Director Max Webster wears his previous connections to Complicite on his sleeve and the resulting visual aesthetic therefore feels quite familiar: the swift scene changes and multiple role-playing, the exaggerated physicality of much of the movement and moments of striking imagery through simply used props. It works well, creating some elegant scenes of candlelit beauty, spotlit conversations and paper snowfalls as well as working in a wry sense of humour with Vronsky’s omnipresence. But there is just so much of this physical staging with its relentless changes which doesn’t always add value to the production and pad out the running time unnecessarily.
This energy in the storytelling fits in with the attempt to create a timeless feel rather than a strictly observed period drama, something the sound and live music also worked at with varying results. Melodic passages of guitar strumming and piano runs were fine, but a rendition of Bob Dylan’s ‘Don’t Think Twice It’s Alright’ jarred where the acapella singing of a Russian peasant folk song with a whirling foot-stamping dance proved much more stirring and perhaps evidence of some overthinking. And Edmundson’s adaptation could withstand some pruning, it takes a long time to get not very far in the second half.

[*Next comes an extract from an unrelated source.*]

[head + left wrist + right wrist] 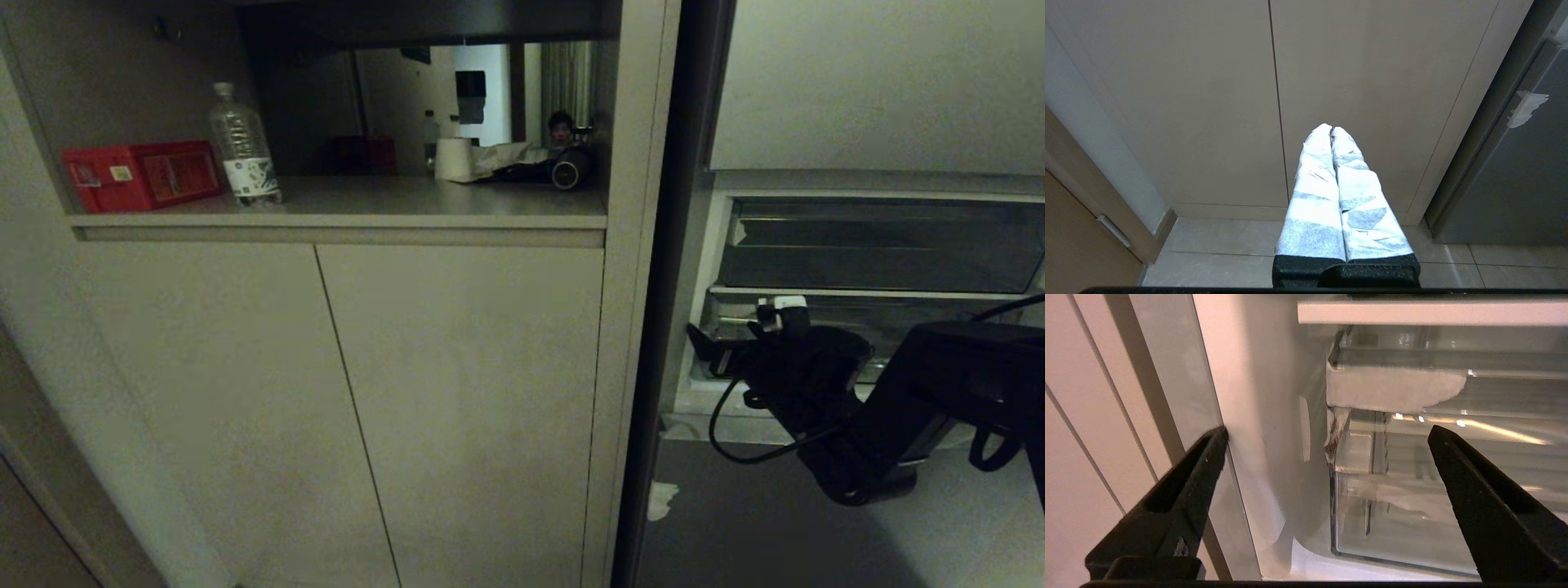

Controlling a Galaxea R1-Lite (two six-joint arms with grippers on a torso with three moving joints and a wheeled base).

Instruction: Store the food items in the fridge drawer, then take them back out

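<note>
Right wrist view has the right gripper [1327, 433] with its black fingers spread wide, nothing between them, pointed at the front corner of the wide transparent plastic fridge drawer [1412, 506] with a white tape scrap [1392, 390] on its rim. My guess is it's lining up on the drawer front to pull it out, so I'd centre the jaws on the front lip, away from the white fridge side wall [1257, 416]. Food items aren't visible in any view.

Head view only gives the dark arm in front of the fridge, plus a grey cabinet shelf [343, 214] with a clear water bottle [242, 147] and red box [140, 174]. Left gripper [1332, 130], white-wrapped fingers pressed together, shows only in its own view, pointing at beige cabinet doors [1208, 102].
</note>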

Performance-wise, there was great enthusiasm from all, Tristan Pate’s Levin standing out and Andy Rush making the most of the difficult role of Vronsky. Elizabeth Twells’ titular Anna managed a great fluidity especially when called on to play the part of a horse, but along with everyone else, the studied concentration of executing the physical language employed here sometimes hampered the depth of character portrayed, the sense of grand emotion that characterises Tolstoy’s work not always quite hitting the mark. But this is something that should come with experience and there’s enough youthful exuberance here to entertain, if not stir the soul.